Yes, I have done several. Around ten.
The log setters have to drill the holes for you as the logs get set. You cannot stand around all day waiting to drill holes.

You have to lay out the boxes EXACTLY and mark them on the deck BEFORE any logs are set. General receptacles get the first 3 or 4 logs drilled. Usually to about 24" high, just in case. Switches, bath receptacles, kitchen counter receptacles get drilled to about 50"-55" high, however many logs that is. 
The builders also must leave you a mark, typically a pencil line on the logs, PRECISELY where the drilled holes are. This way you are sure where to cut out your boxes. 
The holes WILL fill up with chips so a large enough hole is mandatory that you can clear out the chips. I usually make them drill a 1.25"-1.375" hole with an 18" ship auger bit.

I use a NEW 5/8" or 3/4" spade bit and drill the four corners of the box cut out. Drill about an inch deeper than the depth of the box. Then I join the holes with a Sawzall and a sharp blade. After that I know the slug out. After a while you'll get so good no trimming will be needed. 

There is much more but that is the basics of the log walls. There is also lighting between floors, up high ceiling fans in great rooms, etc. This all has to be run along the tops of log floor joists or roof rafters. That stuff is real fun.


----------



## Square Eye (Oct 27, 2006)

Petey's right about the drilling. The drilling needs to be done as the home is assembled.

From there though, we differ just a bit. To run wire along wide joists, I use a router. Cut a 1/2" wide by 1/2 deep slot down the edge of the joists, about an inch from the side closest to the fixture, If you're hanging a fixture under a beam or joist, Use the router first, then drill through the slot and out through the bottom of the beam or joist. So, there has to be a break in the asembly time between first and second floors. you'll need to run all of the ceiling light wires, then as the second floor deck is laid, you need to mark the drilling locations for receptacles, switches etc.. This is also the time to decide how to run your feeders back to the panel. I usually run them low near the floor where the baseboards will cover them. This means that they will be against the outside walls though, which means there will be much more wire used. If the upstairs will be partitioned off with walls, you will be able to use more traditional routing methods. Remember to have them drill the logs from the floor all of the way to the ceiling at your switches. 

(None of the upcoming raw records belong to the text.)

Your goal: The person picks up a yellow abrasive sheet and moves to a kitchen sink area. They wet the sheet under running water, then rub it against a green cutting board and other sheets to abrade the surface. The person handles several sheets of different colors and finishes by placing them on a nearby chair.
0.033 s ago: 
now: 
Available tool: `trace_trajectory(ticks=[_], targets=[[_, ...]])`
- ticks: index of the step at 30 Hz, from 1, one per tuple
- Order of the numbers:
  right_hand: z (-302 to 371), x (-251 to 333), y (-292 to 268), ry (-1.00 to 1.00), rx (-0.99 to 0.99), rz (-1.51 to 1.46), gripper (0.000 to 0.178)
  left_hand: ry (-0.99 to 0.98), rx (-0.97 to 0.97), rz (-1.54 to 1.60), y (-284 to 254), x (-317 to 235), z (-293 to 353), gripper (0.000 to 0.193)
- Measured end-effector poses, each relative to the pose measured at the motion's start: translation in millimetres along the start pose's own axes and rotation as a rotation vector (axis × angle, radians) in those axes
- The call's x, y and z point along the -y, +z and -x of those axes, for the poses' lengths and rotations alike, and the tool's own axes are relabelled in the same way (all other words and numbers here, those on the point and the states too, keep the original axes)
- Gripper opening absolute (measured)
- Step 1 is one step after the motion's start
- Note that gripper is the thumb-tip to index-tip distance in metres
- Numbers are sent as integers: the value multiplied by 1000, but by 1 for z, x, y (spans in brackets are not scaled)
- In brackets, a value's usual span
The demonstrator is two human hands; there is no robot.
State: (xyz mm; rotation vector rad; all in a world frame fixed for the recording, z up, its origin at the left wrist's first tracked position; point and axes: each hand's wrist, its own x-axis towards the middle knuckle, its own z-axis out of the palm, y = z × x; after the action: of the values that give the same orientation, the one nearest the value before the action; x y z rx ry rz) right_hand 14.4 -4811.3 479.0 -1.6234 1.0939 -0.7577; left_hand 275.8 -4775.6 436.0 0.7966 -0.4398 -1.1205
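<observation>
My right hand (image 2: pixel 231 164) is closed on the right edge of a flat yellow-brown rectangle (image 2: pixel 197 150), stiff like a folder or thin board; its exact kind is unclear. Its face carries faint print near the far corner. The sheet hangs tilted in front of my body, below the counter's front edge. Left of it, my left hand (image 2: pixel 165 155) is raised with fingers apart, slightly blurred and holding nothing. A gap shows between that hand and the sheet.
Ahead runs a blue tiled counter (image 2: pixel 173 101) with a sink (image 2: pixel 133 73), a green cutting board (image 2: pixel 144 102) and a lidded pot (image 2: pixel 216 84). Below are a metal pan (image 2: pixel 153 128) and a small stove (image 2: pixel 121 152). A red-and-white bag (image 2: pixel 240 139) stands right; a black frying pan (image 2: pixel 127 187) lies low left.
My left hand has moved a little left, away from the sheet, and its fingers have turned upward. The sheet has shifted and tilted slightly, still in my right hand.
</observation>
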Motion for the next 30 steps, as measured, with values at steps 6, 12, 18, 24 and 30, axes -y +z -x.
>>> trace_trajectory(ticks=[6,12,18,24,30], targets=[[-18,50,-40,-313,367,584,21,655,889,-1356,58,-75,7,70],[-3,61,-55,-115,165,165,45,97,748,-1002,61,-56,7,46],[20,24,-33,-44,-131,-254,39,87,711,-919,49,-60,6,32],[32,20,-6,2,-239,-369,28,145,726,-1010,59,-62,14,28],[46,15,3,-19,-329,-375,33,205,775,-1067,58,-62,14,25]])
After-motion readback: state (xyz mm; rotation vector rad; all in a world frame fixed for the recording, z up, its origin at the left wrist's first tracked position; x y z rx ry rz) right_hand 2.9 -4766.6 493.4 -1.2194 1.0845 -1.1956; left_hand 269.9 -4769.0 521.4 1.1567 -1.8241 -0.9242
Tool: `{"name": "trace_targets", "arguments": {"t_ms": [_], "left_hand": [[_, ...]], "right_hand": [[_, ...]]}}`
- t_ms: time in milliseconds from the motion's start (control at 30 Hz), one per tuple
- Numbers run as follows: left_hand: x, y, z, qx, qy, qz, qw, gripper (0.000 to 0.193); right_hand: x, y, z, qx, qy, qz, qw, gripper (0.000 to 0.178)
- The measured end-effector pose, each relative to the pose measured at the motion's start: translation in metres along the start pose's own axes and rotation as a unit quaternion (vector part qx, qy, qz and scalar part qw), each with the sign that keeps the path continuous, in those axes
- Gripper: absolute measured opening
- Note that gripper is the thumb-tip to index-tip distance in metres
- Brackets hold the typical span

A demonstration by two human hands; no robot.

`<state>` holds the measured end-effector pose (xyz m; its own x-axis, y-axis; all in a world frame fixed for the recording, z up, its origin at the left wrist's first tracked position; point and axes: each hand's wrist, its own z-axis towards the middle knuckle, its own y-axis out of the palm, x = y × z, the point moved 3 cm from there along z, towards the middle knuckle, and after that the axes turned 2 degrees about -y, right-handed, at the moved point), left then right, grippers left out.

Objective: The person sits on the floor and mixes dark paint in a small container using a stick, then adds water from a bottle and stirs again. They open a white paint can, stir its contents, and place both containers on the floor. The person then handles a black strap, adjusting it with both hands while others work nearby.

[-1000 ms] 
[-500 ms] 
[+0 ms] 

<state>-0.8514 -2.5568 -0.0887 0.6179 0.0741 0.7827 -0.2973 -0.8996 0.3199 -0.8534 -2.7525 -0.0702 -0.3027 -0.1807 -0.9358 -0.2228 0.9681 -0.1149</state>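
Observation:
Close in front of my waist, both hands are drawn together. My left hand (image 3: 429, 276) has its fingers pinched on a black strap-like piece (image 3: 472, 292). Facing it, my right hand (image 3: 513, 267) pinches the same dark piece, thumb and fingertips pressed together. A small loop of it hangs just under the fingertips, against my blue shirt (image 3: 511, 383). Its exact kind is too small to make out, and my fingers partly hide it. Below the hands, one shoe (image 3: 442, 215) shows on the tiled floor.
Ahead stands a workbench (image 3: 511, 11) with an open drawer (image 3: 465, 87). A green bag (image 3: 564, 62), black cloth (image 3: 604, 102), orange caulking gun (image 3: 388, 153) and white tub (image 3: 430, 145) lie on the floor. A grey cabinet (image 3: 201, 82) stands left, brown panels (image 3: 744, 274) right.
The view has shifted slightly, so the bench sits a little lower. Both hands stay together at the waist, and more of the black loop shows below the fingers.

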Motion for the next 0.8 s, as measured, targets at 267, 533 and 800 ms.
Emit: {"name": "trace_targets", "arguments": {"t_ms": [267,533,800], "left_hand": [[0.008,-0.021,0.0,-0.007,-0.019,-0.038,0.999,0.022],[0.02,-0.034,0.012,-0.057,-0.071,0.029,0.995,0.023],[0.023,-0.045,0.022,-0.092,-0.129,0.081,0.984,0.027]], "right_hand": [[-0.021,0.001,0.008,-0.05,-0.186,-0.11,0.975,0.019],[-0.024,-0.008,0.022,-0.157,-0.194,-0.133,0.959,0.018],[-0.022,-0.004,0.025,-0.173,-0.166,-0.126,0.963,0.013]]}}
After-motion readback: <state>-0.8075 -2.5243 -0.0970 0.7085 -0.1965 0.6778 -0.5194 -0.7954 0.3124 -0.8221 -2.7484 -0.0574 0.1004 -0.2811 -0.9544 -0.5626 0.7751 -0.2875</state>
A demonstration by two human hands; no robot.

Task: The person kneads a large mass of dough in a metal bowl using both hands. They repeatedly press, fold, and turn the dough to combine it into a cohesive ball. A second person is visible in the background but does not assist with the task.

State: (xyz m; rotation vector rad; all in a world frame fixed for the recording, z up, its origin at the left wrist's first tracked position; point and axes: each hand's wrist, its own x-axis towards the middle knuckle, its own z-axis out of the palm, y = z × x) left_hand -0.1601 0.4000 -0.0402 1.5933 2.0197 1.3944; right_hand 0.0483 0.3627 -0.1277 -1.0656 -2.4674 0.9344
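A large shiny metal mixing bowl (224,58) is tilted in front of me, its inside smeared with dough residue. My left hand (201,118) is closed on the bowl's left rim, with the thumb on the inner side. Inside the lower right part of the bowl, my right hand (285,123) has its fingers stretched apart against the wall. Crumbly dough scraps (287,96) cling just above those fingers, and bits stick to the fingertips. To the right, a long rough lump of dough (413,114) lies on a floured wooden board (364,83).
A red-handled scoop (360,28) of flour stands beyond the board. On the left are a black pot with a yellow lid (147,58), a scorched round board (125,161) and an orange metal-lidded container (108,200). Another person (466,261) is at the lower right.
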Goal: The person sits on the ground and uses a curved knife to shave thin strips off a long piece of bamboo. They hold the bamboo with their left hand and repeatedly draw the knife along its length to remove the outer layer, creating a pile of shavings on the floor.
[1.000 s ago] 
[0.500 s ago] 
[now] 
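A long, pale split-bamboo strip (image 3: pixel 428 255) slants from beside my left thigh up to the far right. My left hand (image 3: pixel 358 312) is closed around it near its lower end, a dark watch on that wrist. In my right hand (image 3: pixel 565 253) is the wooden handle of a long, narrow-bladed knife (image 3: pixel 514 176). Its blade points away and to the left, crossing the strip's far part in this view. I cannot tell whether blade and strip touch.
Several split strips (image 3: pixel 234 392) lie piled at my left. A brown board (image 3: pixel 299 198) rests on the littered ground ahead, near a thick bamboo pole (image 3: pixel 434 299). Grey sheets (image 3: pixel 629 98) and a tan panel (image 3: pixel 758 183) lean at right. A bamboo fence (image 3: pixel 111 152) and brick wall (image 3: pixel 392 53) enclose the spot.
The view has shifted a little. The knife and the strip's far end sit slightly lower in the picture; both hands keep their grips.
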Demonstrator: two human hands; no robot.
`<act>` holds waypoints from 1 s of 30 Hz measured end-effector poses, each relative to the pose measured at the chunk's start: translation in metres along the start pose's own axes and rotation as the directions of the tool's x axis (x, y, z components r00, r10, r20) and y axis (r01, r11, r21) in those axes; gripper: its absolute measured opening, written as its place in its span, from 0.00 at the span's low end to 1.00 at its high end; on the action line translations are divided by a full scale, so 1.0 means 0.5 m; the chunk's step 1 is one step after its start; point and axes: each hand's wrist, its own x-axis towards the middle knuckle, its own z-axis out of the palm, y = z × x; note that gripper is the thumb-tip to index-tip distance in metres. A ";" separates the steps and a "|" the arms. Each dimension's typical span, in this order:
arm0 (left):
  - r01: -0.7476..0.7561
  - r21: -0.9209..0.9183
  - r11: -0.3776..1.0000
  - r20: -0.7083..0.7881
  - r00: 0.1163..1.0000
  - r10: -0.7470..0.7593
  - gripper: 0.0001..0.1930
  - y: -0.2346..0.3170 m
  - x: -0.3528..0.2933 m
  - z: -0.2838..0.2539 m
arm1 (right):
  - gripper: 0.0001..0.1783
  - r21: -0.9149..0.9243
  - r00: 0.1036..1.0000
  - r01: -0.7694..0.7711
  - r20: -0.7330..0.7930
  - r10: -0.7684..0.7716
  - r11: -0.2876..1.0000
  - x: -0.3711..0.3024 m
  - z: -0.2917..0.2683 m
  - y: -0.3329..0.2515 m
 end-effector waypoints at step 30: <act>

As fast as most log homes are built, it may be best to plan on being there. It is a learning experience just to see how they go together. Plan *EVERY* circuit, *Every* outlet. Careful planning is crucial here. You may have to remind the builder more than once that he will not be able to get certificate of occupancy if the electrical does not pass inspection. You need his full cooperation. 

As for cutting the holes for switch boxes.. I break out the router again. I make a template guide (simply a scrap of plywood with a hole cut in the center to match the size of the box) for each different size of electrical box I will be using. I also make them long enough to sit them on the floor and locate my boxes for me. In other words, If the boxes will work at 16" from the floor to the center, then make the template long enough to sit it on the floor with the hole centered where you want it. This way, all of your outlets will be at exactly the same height. Then for switches, just screw an extension onto your template. Just tack it to the wall with a couple of nails or use screws to hold it still while you use the router. This makes the cleanest holes with the least trouble. You'll need a router with a LONG 1/2" straight cutting bit and a 1/2" guide bushing set. A worthwile investment. You'll find other uses for it after you've used it here.


Wiring a log home is a challenge, but it can be done. You just have to wire it on paper first and plan *everything* carefully. 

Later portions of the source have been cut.